I don't think the domain controller is pointed towards itself for DNS.  I will check that out when I go to the business again.  
Make sure its the IP of the machine, as someone already said and not 127.0.0.1

But as far as anyone knows there's no restriction the length of the name?  
Nothing you should have to worry about... the limit is definitely longer than what you have currently!

Also concerning the problem about joining the domain; if I change the Domain Controller to point to itself for DNS, will that possibly fix my problem of not being able to type in thepointegolfclub.local when trying to join client computers to the domain?
All machines MUST have their primary DNS server specified as the IP of the server (same as specified, in my first answer.)  You can then set a 2ndary DNS server as an external one if you only have 1 DNS server, or, preferrably, set a DNS forwarder on the server to forward zones outside... so it handle the zone its familiar with, and get authoritative responses from an outside DNS server.

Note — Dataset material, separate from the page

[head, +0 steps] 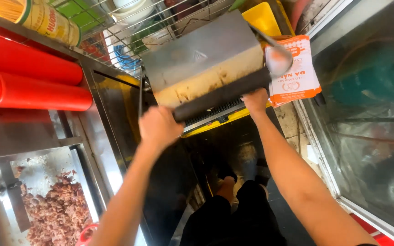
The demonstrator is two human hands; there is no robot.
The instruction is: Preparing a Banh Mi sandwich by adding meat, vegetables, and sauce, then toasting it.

Does this also mean that I have to rejoin the other computers, or should they be ok?
Any machines joined should be fine, assuming that they can logon without proper DNS... things can only get BETTER, not worse.  If they can't get on the domain, manually delete the accounts in the Active Directory Users and Computers MMC snap-in, then remove the machines from the domain (System, Network Identification tab) and join them to a dummy workgroup.  Reboot as requested, then logon, and join them back to the domain.  Reboot again.

That should solve any other issues you have.